Including the question of allocation of the burden of proof in insurance cases.
The Supreme Court considers that the collapse of a roof as a result of defects in the structure of the building and the fact that snow had accumulated on it for two weeks nevertheless constitutes sudden and unforeseen damage in the context of insurance law. This is clearly set out in a new ruling in an insurance case concerning compensation in which a roof collapsed as a result of the weight of the snow on the roof. In the judgment, the Supreme Court issues a detailed description of what is meant by damage being sudden and unforeseen. In that regard, the Supreme Court notes that sudden damage means that the occurrence of the damage itself is instantaneous, in other words that it is not possible to prevent the progress or extent of the occurrence of the damage. Because the damage in the case occurred immediately as a result of the collapse, the damage was sudden. The Supreme Court also repeats earlier case law regarding what is meant by damage being unforeseen and notes that it must not be interpreted as meaning that no-one should actually have foreseen the damage. Instead, it must be understood as meaning that the damage was not foreseeable in any reasonable sense. The Supreme Court further explains that circumstances that have become known during the insurance period must also be taken into consideration. According to the Supreme Court, the assessment must be made objectively on the basis of what is typically foreseeable. The Supreme Court thus notes in the judgment that the damage caused by the collapse of the roof was unforeseen because the lack of load-bearing capacity could not be detected with the naked eye and that a previous inspection of the building had not revealed any circumstance indicating that the structure of the building was defective. Nor had it been shown that either the property owner’s previous or current representatives or works management had been aware of the defective structure.

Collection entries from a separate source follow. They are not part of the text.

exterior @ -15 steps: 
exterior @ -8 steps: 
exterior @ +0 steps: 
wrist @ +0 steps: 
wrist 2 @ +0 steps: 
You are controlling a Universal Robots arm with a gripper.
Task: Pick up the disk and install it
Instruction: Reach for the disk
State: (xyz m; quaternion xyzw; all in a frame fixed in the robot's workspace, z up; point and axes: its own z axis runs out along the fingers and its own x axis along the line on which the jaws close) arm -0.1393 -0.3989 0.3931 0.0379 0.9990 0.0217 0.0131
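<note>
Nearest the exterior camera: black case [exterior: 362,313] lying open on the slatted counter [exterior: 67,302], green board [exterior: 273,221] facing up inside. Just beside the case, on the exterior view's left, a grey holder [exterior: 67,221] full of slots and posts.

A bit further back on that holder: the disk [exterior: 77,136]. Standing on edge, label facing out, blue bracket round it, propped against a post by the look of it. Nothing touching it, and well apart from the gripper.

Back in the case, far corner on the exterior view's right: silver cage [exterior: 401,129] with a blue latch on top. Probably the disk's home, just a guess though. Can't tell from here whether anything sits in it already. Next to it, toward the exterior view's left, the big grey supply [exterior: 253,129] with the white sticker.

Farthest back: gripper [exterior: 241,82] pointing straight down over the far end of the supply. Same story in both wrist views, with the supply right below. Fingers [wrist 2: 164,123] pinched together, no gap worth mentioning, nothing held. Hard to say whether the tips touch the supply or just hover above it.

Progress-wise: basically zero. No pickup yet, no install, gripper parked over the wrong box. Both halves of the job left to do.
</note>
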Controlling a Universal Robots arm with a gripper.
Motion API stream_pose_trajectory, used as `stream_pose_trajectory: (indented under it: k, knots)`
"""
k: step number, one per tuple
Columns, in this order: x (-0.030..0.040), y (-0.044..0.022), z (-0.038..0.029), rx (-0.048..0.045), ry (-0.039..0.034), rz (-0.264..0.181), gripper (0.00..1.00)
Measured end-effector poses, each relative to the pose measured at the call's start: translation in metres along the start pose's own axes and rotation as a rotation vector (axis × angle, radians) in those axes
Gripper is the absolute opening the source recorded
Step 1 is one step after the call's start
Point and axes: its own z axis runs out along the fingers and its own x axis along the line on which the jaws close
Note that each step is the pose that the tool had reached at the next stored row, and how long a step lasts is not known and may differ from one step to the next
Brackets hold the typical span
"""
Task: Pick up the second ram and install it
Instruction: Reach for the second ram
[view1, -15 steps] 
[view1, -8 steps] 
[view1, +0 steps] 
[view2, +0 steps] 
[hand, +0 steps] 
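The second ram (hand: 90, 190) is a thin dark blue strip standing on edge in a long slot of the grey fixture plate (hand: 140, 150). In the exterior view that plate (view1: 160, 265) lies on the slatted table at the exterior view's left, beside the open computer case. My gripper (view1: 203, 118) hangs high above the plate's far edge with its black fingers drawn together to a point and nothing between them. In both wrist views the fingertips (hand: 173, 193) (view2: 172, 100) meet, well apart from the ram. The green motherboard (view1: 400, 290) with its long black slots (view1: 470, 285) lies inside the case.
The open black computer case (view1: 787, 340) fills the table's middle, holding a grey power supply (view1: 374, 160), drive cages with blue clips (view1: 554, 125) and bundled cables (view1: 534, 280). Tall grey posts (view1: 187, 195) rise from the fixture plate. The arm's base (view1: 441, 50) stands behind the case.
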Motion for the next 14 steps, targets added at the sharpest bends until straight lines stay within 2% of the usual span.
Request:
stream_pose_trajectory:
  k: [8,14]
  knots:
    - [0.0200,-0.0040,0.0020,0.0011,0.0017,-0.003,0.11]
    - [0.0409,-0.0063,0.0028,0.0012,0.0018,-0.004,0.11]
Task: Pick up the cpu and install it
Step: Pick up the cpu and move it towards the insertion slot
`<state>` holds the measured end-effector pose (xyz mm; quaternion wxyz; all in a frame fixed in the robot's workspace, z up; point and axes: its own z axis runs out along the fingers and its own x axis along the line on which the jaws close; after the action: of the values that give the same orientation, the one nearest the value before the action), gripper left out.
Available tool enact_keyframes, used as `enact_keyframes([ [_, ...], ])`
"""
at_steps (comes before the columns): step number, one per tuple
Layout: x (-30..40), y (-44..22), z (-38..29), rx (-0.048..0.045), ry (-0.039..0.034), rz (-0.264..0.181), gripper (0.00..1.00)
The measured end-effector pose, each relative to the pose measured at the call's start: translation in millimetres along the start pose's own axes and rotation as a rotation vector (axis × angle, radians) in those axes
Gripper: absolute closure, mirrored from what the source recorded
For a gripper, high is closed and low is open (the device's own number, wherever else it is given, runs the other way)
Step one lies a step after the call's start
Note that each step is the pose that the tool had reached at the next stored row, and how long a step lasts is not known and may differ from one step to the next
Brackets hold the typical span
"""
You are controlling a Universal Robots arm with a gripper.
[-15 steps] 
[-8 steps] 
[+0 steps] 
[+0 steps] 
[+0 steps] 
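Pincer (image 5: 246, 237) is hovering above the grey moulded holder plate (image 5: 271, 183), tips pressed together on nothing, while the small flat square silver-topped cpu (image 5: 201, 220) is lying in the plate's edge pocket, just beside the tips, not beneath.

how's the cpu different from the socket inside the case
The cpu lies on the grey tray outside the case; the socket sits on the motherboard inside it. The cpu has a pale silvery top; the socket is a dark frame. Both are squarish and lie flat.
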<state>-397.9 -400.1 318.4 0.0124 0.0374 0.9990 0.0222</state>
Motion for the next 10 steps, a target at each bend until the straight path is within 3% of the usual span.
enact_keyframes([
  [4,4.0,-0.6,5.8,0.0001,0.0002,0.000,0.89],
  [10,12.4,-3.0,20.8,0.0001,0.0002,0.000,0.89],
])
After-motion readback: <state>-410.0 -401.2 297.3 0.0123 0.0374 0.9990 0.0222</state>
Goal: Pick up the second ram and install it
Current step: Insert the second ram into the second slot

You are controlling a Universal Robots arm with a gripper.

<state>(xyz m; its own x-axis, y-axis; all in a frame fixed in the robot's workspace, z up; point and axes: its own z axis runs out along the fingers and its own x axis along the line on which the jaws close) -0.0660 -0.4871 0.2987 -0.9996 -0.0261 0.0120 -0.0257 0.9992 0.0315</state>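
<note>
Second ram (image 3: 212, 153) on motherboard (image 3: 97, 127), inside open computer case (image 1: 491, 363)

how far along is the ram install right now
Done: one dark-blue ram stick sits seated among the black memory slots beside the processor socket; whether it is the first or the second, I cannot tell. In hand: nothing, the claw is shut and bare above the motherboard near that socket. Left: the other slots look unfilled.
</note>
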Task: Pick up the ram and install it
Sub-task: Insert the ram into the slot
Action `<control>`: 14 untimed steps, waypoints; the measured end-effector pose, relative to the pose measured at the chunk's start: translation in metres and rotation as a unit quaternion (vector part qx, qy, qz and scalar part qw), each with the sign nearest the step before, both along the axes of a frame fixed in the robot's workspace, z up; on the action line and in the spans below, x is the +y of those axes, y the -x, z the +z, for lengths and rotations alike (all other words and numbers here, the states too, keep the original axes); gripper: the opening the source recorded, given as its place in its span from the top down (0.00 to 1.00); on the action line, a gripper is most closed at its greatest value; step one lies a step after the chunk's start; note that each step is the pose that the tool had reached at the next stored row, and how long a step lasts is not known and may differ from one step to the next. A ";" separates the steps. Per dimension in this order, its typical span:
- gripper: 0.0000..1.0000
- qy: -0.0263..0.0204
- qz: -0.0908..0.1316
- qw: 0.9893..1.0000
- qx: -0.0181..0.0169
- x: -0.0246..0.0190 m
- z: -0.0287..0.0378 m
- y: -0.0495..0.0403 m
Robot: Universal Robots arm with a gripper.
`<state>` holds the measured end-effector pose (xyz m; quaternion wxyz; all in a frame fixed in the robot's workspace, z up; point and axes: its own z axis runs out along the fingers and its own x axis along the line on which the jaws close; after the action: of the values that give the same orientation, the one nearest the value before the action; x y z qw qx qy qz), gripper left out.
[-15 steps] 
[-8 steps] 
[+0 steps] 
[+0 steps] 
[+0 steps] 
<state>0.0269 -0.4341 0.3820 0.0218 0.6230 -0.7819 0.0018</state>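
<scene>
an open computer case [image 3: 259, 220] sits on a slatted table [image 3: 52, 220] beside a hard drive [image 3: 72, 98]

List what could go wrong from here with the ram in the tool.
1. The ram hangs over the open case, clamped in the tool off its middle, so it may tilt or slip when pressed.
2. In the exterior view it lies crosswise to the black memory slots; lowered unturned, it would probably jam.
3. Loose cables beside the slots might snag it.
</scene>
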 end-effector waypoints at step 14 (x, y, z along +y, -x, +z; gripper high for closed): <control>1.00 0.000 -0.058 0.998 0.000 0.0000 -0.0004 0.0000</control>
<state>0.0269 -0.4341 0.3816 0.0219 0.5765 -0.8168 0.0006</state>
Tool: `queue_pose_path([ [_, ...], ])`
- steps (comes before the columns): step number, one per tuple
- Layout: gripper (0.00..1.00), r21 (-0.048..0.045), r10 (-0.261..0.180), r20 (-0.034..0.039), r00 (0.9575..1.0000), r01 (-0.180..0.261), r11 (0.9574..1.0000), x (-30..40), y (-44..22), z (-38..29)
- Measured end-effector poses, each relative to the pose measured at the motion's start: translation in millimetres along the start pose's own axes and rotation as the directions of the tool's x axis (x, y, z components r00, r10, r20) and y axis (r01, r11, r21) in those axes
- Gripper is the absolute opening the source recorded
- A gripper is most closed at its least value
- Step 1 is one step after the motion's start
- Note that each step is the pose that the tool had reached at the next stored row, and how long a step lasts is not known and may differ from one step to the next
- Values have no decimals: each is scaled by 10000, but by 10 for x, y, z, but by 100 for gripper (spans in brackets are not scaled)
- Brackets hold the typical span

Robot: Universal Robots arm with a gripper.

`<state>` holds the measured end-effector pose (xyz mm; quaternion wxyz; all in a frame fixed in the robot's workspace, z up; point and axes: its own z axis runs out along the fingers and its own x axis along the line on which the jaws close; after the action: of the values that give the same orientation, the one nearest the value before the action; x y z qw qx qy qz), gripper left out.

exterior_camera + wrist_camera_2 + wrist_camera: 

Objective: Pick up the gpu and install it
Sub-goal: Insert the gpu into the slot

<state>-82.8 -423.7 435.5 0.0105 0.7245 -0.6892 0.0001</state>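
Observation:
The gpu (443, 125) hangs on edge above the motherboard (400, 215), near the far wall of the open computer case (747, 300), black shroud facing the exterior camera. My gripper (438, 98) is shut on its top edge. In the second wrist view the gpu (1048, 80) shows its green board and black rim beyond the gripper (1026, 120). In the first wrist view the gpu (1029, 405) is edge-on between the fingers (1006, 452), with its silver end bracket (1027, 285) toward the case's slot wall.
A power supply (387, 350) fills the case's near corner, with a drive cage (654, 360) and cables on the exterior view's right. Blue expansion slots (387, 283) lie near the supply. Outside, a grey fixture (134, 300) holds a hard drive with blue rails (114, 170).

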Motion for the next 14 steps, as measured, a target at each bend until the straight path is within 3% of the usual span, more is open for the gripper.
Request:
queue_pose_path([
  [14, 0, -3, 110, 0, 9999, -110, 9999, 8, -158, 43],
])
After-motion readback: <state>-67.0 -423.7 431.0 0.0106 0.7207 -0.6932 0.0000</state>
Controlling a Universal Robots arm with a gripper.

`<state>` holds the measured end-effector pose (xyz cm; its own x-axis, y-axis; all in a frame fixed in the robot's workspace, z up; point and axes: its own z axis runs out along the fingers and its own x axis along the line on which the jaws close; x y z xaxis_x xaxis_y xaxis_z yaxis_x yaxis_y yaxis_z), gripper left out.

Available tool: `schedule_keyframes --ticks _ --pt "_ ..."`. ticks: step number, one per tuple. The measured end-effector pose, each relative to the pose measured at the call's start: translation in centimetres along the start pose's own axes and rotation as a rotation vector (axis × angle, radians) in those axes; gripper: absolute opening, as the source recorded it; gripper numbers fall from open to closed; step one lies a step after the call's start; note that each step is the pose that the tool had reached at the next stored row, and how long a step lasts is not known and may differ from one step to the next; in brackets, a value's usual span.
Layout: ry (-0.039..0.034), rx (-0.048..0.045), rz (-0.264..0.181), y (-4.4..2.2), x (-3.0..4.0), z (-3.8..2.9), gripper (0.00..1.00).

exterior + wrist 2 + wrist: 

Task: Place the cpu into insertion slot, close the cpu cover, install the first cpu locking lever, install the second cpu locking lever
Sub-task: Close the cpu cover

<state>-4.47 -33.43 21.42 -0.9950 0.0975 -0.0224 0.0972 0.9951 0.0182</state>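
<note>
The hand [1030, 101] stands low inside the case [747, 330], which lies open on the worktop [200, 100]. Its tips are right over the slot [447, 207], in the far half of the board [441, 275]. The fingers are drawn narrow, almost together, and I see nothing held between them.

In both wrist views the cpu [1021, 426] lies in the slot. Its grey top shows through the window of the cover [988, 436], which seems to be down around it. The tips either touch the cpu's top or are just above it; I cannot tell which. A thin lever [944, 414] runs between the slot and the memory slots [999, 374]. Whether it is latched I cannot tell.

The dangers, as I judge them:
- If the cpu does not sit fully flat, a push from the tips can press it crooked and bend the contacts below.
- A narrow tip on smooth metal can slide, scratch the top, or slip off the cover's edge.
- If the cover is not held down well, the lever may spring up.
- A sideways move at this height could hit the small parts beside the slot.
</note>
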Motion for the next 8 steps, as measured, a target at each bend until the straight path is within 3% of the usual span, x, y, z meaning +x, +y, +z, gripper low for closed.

In the judgment, the Supreme Court also repeats earlier case law on how allocation of the burden of proof should be assessed in insurance cases. Case law shows that the burden of proof has often been allocated in such a way that the policyholder bears the burden of proof for circumstances that mean that the terms and conditions governing the scope of the insurance contract are applicable, whereas the insurance company bears the burden of proof for circumstances that make exclusion clauses applicable. However, in accordance with case law, the Supreme Court repeats that even if such an allocation is the starting point, the court should also take into account factors that are typically considered when allocating the burden of proof in civil cases, including the parties’ ability to secure evidence. Nevertheless, it is clear from the grounds for the judgment that, in the case in question, the Supreme Court allocated the burden of proof for the conditions for exclusion, such as failure to clear snow or neglect of maintenance, to the insurance company. Because the insurance company had not proved those circumstances, the Supreme Court dismissed the insurance company’s objections with regard to those aspects.
The Supreme Court’s ruling is in line with the conclusion reached by the Court of Appeal. The Supreme Court thus upheld the Court of Appeal’s ruling and ruled in favour of the property owner. However, it is interesting that both the Court of Appeal’s and the Supreme Court’s rulings go against the initial ruling by the district court. The insurance company was successful in the district court because the district court found that the property owner had failed to carry out the maintenance because no action had been taken to check the load-bearing capacity of the roof when additional insulation was fitted five years prior to the collapse. The roof had also not been reinforced. The district court thus found that the collapse of the roof, which was overloaded as a result of the snow, was not unforeseen. The district court also added that the damage was not considered to be sudden because snow had been accumulating on the roof for a period of two weeks.
We consider that the judgment is important and provides guidance on how insurance terms and conditions should be designed and interpreted and also on what evidence should be secured in the event of an insurance claim. We therefore recommend reading the judgment.